§ **DESCRIPTION OF THE TASK**
Only the pictures are to be dropped; the rest of the data below is to be duplicated exactly.

§ **PROVIDED DATA**
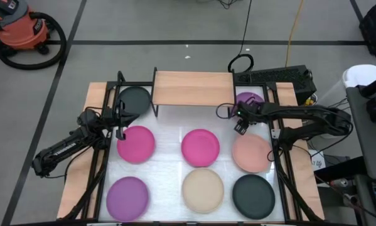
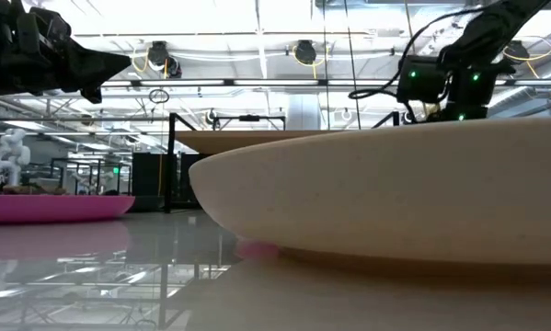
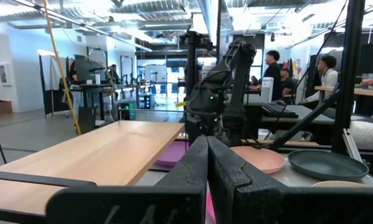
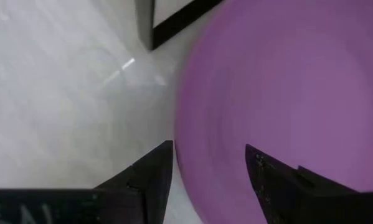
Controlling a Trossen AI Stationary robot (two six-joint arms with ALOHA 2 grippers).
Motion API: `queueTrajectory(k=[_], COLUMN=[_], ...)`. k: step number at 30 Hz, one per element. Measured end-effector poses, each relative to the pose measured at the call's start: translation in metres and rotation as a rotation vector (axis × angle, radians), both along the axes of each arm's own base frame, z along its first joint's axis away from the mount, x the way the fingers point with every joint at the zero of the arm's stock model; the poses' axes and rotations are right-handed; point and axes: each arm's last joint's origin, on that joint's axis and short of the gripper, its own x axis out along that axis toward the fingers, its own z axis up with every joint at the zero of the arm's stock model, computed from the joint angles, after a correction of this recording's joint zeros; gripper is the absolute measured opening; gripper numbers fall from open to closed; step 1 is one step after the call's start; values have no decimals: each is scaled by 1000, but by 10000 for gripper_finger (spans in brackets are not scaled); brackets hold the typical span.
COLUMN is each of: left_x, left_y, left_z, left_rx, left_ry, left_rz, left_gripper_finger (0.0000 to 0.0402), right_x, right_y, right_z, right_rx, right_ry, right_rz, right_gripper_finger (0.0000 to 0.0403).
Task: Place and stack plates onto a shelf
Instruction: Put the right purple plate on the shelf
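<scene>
The light wood shelf [image 1: 193, 88] stands on black legs at the table's far edge. A purple plate [image 1: 250, 99] lies flat on the table by the shelf's right end. My right gripper [image 4: 208, 167] is open above this purple plate [image 4: 286, 93], pointing down, one finger outside its rim and one over its inside. In the high view the right gripper [image 1: 240, 118] shows at the plate's near-left edge. My left gripper [image 3: 206, 168] is shut and holds nothing. The left gripper [image 1: 121, 125] hovers between a dark grey plate [image 1: 135, 100] and a magenta plate [image 1: 135, 144].
On the table lie a second magenta plate [image 1: 200, 147], a salmon plate [image 1: 252, 152], a purple plate [image 1: 128, 196], a beige plate [image 1: 203, 190] and a dark grey plate [image 1: 253, 196]. Black frame posts [image 1: 120, 81] flank the shelf. People sit beyond the table [image 3: 326, 68].
</scene>
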Motion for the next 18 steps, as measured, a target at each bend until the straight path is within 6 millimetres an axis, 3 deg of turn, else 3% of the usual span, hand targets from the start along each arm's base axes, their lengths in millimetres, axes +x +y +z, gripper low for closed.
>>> queueTrajectory(k=[11,18], left_x=[0,0], left_y=[0,0], left_z=[0,0], left_rx=[-7,-4], left_ry=[0,0], left_rz=[-2,-1], left_gripper_finger=[4,4], right_x=[-6,-9], right_y=[-5,-3], right_z=[-21,-16], right_rx=[80,80], right_ry=[17,-17], right_rz=[-47,-99], right_gripper_finger=[170,76])
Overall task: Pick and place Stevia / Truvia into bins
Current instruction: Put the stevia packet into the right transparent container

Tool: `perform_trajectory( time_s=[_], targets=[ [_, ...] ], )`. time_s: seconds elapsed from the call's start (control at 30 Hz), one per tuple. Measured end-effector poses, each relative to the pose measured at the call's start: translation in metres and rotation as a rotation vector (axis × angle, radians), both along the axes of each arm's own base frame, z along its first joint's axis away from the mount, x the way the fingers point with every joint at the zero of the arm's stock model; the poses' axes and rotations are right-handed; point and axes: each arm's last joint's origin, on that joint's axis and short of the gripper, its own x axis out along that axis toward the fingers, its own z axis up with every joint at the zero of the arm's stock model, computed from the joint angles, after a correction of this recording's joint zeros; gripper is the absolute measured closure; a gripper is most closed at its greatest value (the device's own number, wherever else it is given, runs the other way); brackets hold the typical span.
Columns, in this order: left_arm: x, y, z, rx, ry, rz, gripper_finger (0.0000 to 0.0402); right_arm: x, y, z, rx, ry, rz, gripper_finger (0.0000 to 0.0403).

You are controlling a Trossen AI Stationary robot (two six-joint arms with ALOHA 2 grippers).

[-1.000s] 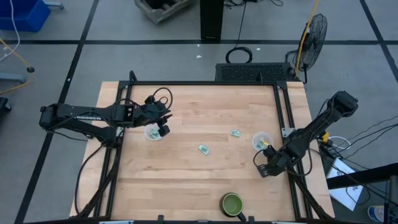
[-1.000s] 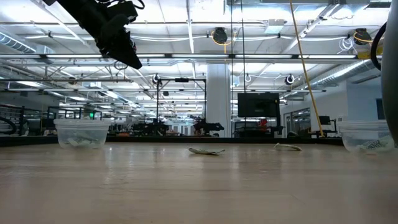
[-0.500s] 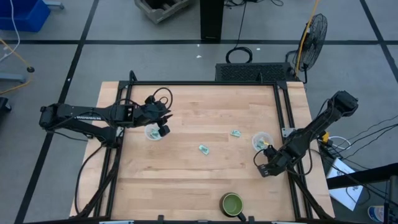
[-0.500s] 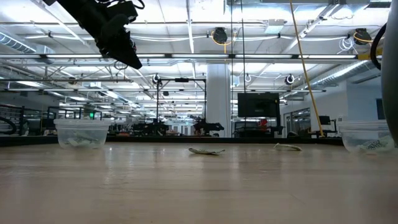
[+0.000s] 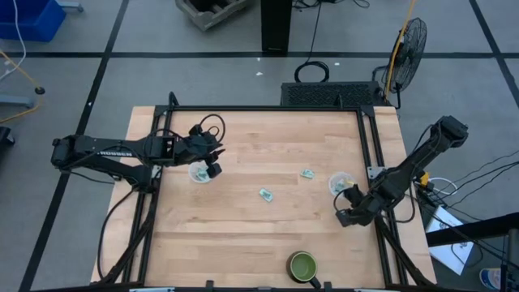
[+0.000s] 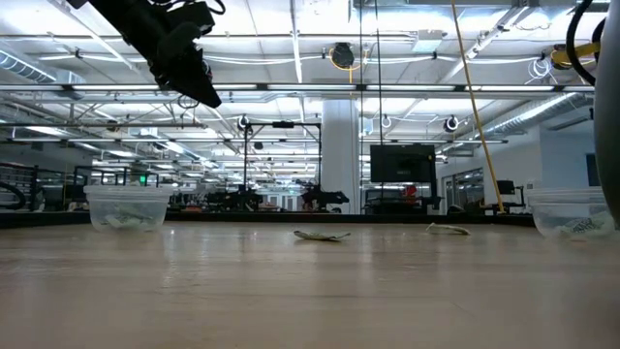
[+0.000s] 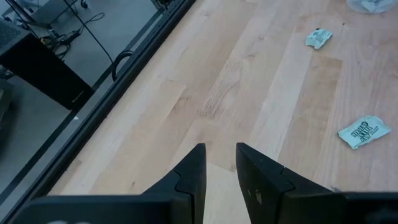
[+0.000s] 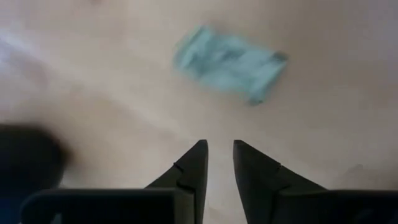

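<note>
Wooden table [image 5: 243,235]: you have two loose sachets at frame centre, one [image 5: 265,194] lower left of the other [image 5: 307,173]. Two bins hold more: one [image 5: 197,173] centre-left beneath your left gripper [image 5: 212,169], one [image 5: 340,182] centre-right, just above your right gripper [image 5: 344,217]. Both grippers' fingers sit nearly together, holding nothing.

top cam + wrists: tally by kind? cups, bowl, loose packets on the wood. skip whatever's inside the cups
Cups: 2 (left cup, right cup)
Green bowl: 1
Loose packets on the wood: 3 (two mid-table, one in the right wrist view)
Total: 6
Packets inside the cups can't be counted.
</note>
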Motion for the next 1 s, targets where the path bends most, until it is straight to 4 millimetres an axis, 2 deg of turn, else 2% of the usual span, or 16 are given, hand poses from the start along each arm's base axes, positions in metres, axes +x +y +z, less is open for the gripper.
perform_trajectory(
  time_s=[0.13, 0.23, 0.5, 0.7, 0.83, 1.0],
  targets=[
    [0.000, 0.000, 0.000, 0.000, 0.000, 0.000, 0.0307, -0.009, -0.010, -0.005, -0.135, 0.079, -0.056, 0.0324],
    [0.000, 0.000, 0.000, 0.000, 0.000, 0.000, 0.0307, -0.012, -0.014, -0.006, -0.171, 0.123, -0.108, 0.0320],
    [0.000, 0.000, 0.000, 0.000, 0.000, 0.000, 0.0307, -0.002, -0.009, -0.004, -0.162, -0.037, -0.127, 0.0308],
    [-0.001, 0.000, -0.001, -0.002, 0.008, 0.001, 0.0307, -0.010, -0.014, -0.021, -0.141, 0.034, -0.138, 0.0289],
    [-0.002, 0.000, -0.002, -0.011, 0.030, 0.006, 0.0307, -0.011, -0.015, -0.031, -0.110, 0.006, -0.148, 0.0277],
    [-0.002, 0.000, -0.002, -0.019, 0.026, 0.014, 0.0307, -0.010, -0.014, -0.032, -0.096, -0.006, -0.149, 0.0267]
  ],
)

§ **ANSWER**
Controlling a Trossen AI Stationary robot (two six-joint arms with ALOHA 2 grippers).
Motion API: `queueTrajectory(k=[_], COLUMN=[_], ...)`. k: step number at 30 Hz, one per element. Measured end-effector poses, each relative to the pose measured at the call's start: translation in metres and rotation as a rotation vector (axis × angle, radians), both along the axes of each arm's own base frame, z along its first joint's axis away from the mount, x the way the fingers point with every joint at the zero of the arm's stock model; the poses' axes and rotations are right-handed; point and axes: each arm's last joint's origin, on that joint's axis and short of the gripper, its own x axis out along that axis toward the fingers, its own z axis up with every joint at the zero of the arm's stock model, computed from the joint angles, after a correction of this recording's joint zeros; gripper is the absolute measured opening; gripper numbers fall from open to closed; step 1 is one step after the call's start; values have no decimals: each is scaled by 1000, but by 10000 for gripper_finger (spans in brackets are not scaled); brackets hold the typical span.
COLUMN is each of: left_x, left_y, left_z, left_rx, left_ry, left_rz, left_gripper_finger (0.0000 to 0.0402), right_x, right_y, right_z, right_rx, right_ry, right_rz, right_gripper_finger (0.0000 to 0.0403).
Task: Place and stack plates onto a shelf
Instruction: Put the right purple plate on the shelf
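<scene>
The light wood shelf [image 1: 193, 88] stands on black legs at the table's far edge. A purple plate [image 1: 250, 99] lies flat on the table by the shelf's right end. My right gripper [image 4: 208, 167] is open above this purple plate [image 4: 286, 93], pointing down, one finger outside its rim and one over its inside. In the high view the right gripper [image 1: 240, 118] shows at the plate's near-left edge. My left gripper [image 3: 206, 168] is shut and holds nothing. The left gripper [image 1: 121, 125] hovers between a dark grey plate [image 1: 135, 100] and a magenta plate [image 1: 135, 144].
On the table lie a second magenta plate [image 1: 200, 147], a salmon plate [image 1: 252, 152], a purple plate [image 1: 128, 196], a beige plate [image 1: 203, 190] and a dark grey plate [image 1: 253, 196]. Black frame posts [image 1: 120, 81] flank the shelf. People sit beyond the table [image 3: 326, 68].
</scene>
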Motion for the next 18 steps, as measured, a target at each bend until the straight path is within 6 millimetres an axis, 3 deg of turn, else 3% of the usual span, hand targets from the start along each arm's base axes, their lengths in millimetres, axes +x +y +z, gripper low for closed.
>>> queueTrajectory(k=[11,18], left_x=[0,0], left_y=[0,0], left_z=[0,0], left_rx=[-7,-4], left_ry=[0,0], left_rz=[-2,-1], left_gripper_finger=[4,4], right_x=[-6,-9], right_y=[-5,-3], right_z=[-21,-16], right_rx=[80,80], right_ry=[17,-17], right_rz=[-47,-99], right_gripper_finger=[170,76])
Overall task: Pick and place Stevia / Truvia into bins
Current instruction: Put the stevia packet into the right transparent container

Tool: `perform_trajectory( time_s=[_], targets=[ [_, ...] ], )`. time_s: seconds elapsed from the call's start (control at 30 Hz), one per tuple. Measured end-effector poses, each relative to the pose measured at the call's start: translation in metres and rotation as a rotation vector (axis × angle, radians), both along the axes of each arm's own base frame, z along its first joint's axis away from the mount, x the way the fingers point with every joint at the zero of the arm's stock model; the poses' axes and rotations are right-handed; point and axes: each arm's last joint's origin, on that joint's axis and short of the gripper, its own x axis out along that axis toward the fingers, its own z axis up with every joint at the zero of the arm's stock model, computed from the joint angles, after a correction of this recording's joint zeros; gripper is the absolute measured closure; a gripper is most closed at its greatest value (the device's own number, wherever else it is given, runs the other way); brackets hold the typical span.
Columns, in this order: left_arm: x, y, z, rx, ry, rz, gripper_finger (0.0000 to 0.0402); right_arm: x, y, z, rx, ry, rz, gripper_finger (0.0000 to 0.0403).

You are controlling a Trossen AI Stationary robot (two six-joint arms with ALOHA 2 grippers).

[-1.000s] 
[-1.000s] 
[-0.500s] 
[-0.500s] 
[+0.000s] 
[+0.000s] 
[+0.000s] 
[+0.000s] 

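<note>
Wooden table [image 5: 243,235]: you have two loose sachets at frame centre, one [image 5: 265,194] lower left of the other [image 5: 307,173]. Two bins hold more: one [image 5: 197,173] centre-left beneath your left gripper [image 5: 212,169], one [image 5: 340,182] centre-right, just above your right gripper [image 5: 344,217]. Both grippers' fingers sit nearly together, holding nothing.

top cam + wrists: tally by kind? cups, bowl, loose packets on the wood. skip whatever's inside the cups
Cups: 2 (left cup, right cup)
Green bowl: 1
Loose packets on the wood: 3 (two mid-table, one in the right wrist view)
Total: 6
Packets inside the cups can't be counted.
</note>
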Motion for the next 1 s, targets where the path bends most, until it is straight to 4 millimetres an axis, 2 deg of turn, else 2% of the usual span, or 16 are given, hand poses from the start along each arm's base axes, positions in metres, axes +x +y +z, less is open for the gripper.
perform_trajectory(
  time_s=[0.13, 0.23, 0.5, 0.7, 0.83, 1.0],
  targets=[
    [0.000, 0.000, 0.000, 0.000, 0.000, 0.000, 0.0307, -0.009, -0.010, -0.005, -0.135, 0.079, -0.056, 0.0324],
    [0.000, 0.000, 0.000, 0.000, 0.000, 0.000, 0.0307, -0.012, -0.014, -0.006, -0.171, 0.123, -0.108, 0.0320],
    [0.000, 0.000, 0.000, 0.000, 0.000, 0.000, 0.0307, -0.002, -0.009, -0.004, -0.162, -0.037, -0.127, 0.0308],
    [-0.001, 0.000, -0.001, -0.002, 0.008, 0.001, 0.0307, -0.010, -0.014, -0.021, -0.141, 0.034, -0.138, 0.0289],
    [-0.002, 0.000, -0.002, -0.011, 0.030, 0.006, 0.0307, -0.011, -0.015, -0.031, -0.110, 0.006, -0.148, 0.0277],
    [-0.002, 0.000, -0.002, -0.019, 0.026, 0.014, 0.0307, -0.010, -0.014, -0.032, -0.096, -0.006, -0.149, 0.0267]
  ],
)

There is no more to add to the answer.